The court did not say EPA must set national emissions standards for vehicles. But it made clear the agency must make its case if it chooses not to act.

“Under the clear terms of the (law), EPA can avoid taking further action only if it determines that greenhouse gases do not contribute to climate change or it provides some reasonable explanation” why regulations are not needed, Stevens said.

New regulations limiting greenhouse gases would probably force automakers to produce vehicles that burn less gasoline.

Concurring with Stevens’ opinion in the case were Justices Anthony M. Kennedy, David H. Souter, Ruth Bader Ginsburg and Stephen G. Breyer.

Disagreeing were the court’s four most consistently conservative members: Chief Justice John G. Roberts Jr. and Justices Antonin Scalia, Clarence Thomas and Samuel A. Alito.

Roberts, in his dissent, said that even though global warming may be “the most pressing environmental issue of our time,” how to deal with it should be resolved by Congress and the president, not the court.

Automakers have said that they are producing more fuel-efficient vehicles but that federal limits on emissions would put them at a competitive disadvantage.

Stevens, in his majority opinion, specifically rejected the “laundry list of reasons not to regulate” that the Bush administration put forth.

They included the assertion that regulations on emissions by new autos “might impair the president’s ability’s to negotiate with ‘key developing nations’ to reduce emissions.”

Stevens said, “While the president had broad authority in foreign affairs, that authority does not extend to the refusal to execute domestic laws.”

The ruling arose from an unusual lawsuit. Twelve states – led by Massachusetts and California – sued the Bush administration after the EPA refused to take action on greenhouse gases.
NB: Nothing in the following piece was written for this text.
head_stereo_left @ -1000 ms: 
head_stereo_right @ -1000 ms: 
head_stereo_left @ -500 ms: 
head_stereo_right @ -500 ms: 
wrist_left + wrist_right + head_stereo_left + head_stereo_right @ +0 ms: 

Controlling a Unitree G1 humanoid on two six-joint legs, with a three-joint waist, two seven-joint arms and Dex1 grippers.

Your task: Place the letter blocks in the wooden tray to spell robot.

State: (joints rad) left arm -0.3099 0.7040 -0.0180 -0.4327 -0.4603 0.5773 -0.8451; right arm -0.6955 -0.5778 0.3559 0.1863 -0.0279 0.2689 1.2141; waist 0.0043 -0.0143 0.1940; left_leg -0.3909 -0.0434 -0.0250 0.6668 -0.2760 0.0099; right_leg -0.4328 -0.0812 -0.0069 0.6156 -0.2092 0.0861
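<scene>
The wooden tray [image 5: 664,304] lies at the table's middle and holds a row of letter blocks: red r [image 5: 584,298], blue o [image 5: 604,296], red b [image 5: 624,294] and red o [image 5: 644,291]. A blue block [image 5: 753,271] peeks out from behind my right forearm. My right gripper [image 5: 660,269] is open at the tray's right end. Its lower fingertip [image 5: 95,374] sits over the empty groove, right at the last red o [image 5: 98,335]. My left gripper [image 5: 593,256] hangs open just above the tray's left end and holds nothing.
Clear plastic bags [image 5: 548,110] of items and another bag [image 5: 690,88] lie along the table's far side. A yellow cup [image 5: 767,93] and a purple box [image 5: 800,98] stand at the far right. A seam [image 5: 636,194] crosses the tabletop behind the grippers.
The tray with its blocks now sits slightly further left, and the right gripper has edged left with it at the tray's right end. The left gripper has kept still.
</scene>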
The other states were: Connecticut, Illinois, Maine, New Jersey, New Mexico, New York, Oregon, Rhode Island, Vermont and Washington. Environmental groups joined the suit, as well.

Detainees get setback

Detainees at the U.S. military base at Guantanamo Bay, Cuba, were dealt a setback Monday by the Supreme Court, which refused – for now – to hear their claim that they were being denied the right to habeas corpus that is protected by the Constitution.
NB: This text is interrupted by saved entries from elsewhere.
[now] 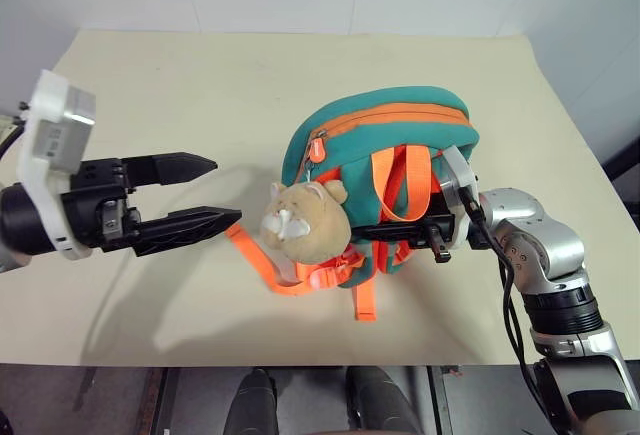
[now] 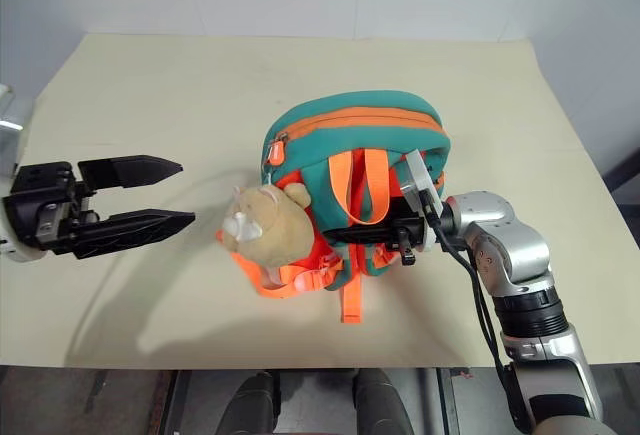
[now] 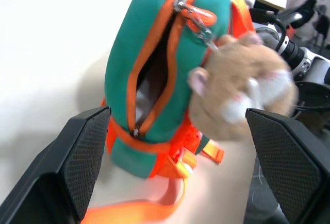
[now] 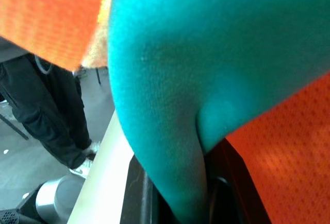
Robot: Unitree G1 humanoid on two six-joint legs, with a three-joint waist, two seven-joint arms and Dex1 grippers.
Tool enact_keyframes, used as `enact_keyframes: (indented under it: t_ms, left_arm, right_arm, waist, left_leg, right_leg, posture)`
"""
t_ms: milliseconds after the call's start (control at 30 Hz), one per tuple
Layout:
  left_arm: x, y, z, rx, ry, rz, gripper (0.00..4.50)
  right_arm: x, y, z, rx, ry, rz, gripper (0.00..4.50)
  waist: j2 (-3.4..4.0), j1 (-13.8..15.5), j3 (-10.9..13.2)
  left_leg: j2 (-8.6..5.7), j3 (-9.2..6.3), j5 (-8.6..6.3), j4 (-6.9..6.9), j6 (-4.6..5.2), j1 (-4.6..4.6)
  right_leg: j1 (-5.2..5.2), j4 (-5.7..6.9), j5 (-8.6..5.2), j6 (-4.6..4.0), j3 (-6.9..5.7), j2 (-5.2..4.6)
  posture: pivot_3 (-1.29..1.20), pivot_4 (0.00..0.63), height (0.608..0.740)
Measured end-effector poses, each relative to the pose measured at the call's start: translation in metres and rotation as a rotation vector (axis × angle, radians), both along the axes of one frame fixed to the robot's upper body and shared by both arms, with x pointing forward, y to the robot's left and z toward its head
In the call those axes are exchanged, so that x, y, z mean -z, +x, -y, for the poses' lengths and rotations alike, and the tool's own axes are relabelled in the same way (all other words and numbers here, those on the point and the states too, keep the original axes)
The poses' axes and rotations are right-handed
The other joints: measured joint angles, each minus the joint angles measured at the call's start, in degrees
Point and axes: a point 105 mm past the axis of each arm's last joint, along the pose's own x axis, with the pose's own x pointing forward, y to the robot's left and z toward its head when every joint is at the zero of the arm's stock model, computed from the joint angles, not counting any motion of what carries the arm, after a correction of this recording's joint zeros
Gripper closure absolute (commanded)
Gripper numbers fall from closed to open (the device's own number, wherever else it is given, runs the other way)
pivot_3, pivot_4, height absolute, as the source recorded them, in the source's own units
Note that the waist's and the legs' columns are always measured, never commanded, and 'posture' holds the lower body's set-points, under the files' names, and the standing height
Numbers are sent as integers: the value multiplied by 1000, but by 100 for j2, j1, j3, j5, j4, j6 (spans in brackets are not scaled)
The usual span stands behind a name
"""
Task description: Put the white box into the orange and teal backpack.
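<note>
Backpack [image 1: 385, 150], teal with orange zip trim and straps, stands on the table [image 1: 200, 85], its zip partly undone, a tan plush cat [image 1: 305, 220] hanging at its front. Right gripper [image 1: 425, 227] is clamped shut on the backpack's teal fabric at its right side. Left gripper [image 1: 195, 195], its 2 fingers spread wide and holding nothing, hovers apart from the backpack, pointing toward the cat. A loose orange strap [image 1: 255, 255] lies just beyond the left fingertips.
</note>
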Motion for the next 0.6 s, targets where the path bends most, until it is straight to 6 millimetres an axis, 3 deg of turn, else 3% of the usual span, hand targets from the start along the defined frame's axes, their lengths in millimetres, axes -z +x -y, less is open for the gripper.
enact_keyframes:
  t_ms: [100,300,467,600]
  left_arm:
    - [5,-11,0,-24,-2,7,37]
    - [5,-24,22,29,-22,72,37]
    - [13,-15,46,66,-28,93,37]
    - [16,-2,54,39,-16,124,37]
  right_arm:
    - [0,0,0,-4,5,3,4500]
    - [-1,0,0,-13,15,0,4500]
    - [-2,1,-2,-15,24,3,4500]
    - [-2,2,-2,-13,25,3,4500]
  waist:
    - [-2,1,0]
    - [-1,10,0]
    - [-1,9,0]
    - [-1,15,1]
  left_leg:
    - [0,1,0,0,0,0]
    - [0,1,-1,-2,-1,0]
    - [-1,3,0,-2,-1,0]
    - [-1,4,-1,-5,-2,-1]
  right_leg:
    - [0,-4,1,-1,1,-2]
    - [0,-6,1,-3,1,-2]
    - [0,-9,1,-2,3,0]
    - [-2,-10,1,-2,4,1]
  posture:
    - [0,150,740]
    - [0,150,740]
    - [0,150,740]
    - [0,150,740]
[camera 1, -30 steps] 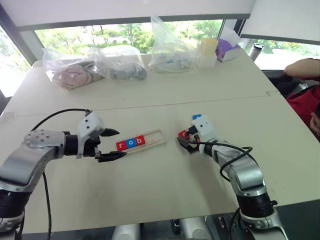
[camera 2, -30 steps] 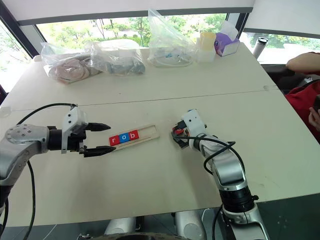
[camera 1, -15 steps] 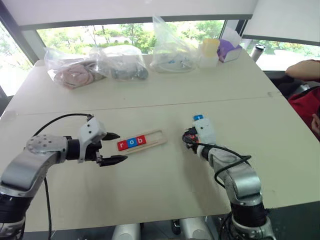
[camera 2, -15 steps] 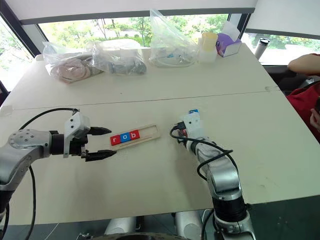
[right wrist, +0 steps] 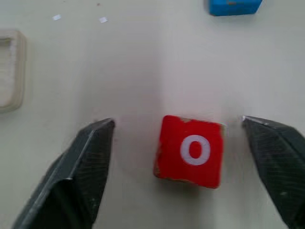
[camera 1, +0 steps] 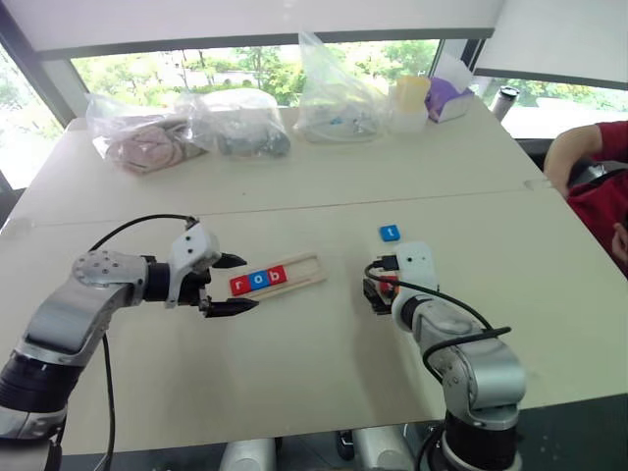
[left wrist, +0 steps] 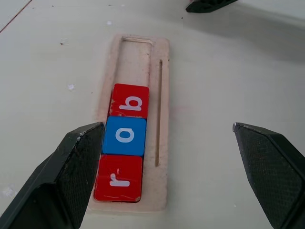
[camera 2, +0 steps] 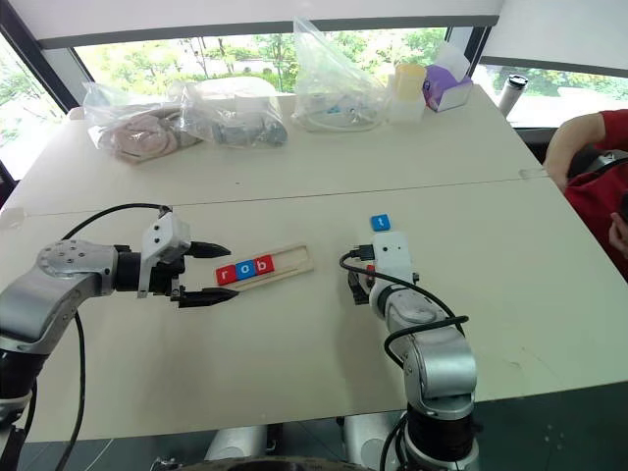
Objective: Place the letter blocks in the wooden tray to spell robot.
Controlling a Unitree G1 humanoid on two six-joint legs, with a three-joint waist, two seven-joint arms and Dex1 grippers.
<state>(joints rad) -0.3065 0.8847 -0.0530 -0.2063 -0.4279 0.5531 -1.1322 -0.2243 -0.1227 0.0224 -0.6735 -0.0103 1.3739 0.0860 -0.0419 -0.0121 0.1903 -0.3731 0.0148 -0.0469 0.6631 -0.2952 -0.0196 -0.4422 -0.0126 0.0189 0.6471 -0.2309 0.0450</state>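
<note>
red o block (right wrist: 190,151): flat on the table, between the right gripper (right wrist: 183,167) fingers, untouched
right gripper: wide open; empty
left gripper (left wrist: 169,167): wide open; empty

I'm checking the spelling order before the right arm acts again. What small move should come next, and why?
Probably close the right hand on the red o block, which lies on the table between its open fingers. The wooden tray already holds r, o, b, so the next slot needs an o; the blue t block comes last.
</note>
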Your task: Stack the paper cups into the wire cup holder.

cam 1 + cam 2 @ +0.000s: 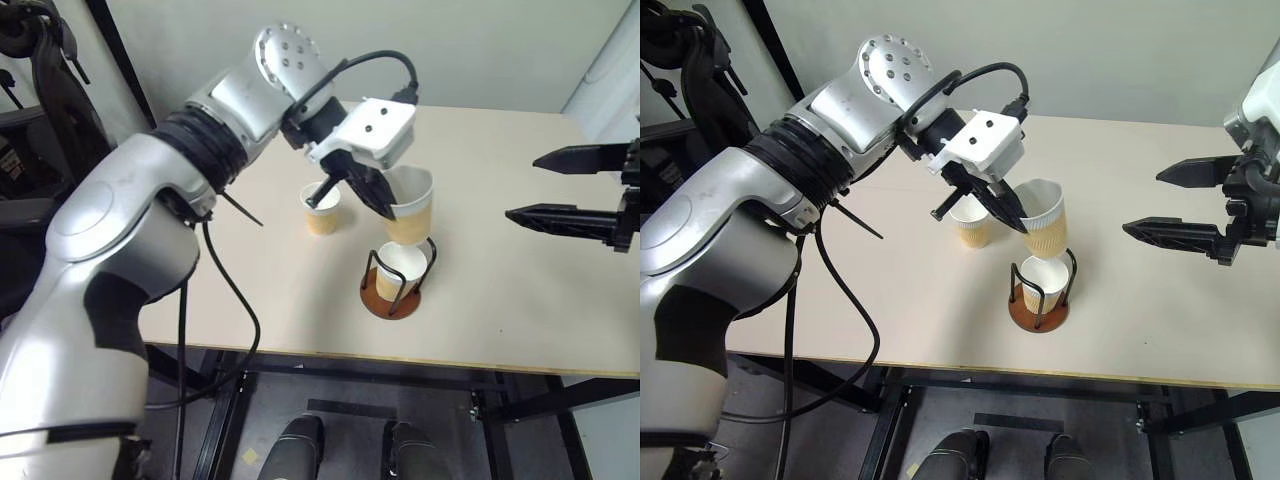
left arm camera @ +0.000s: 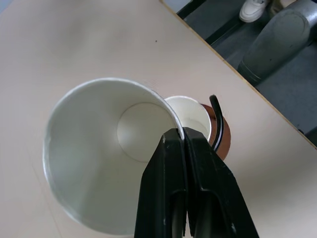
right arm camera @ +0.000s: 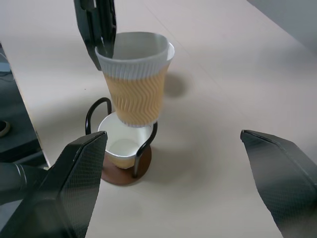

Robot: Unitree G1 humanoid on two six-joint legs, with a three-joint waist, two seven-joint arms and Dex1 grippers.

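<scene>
Table (image 1: 520,320): pale beige top, carrying the holder and one loose cup.
Holder (image 1: 392,296): round reddish-brown base with black wire loops, standing near the table's front edge, about midway between the two arms.
Cup in holder (image 1: 402,270): upright inside the wires, white inside showing.
Held cup (image 1: 411,208): lifted just above the holder, tilted a little, its bottom right over the mouth of the cup in the holder; whether the two touch cannot be told. Its rim is squeezed out of round where it is pinched.
Loose cup (image 1: 321,209): upright on the table, just beside the holder on the robot's left and further back, partly behind the left gripper.
Left gripper (image 2: 184,140): pinched tight on the held cup's rim, one finger inside the wall and one outside, reaching down from above.
Right gripper (image 1: 565,187): fingers spread wide, holding nothing, hovering over the table well to the right of the holder, tips pointing towards it.
</scene>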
This right to go before a judge to determine whether detention is lawful is considered a fundamental principle of American law, and the Constitution says this privilege of habeas corpus “shall not be suspended” except during invasions or insurrections.

But the reach of this right remains in doubt. Bush administration lawyers say the right to habeas corpus does not extend to foreign-born prisoners held by the U.S. military outside the nation’s borders.

On Monday, the justices voted 6-3 against taking up the issue in the current term.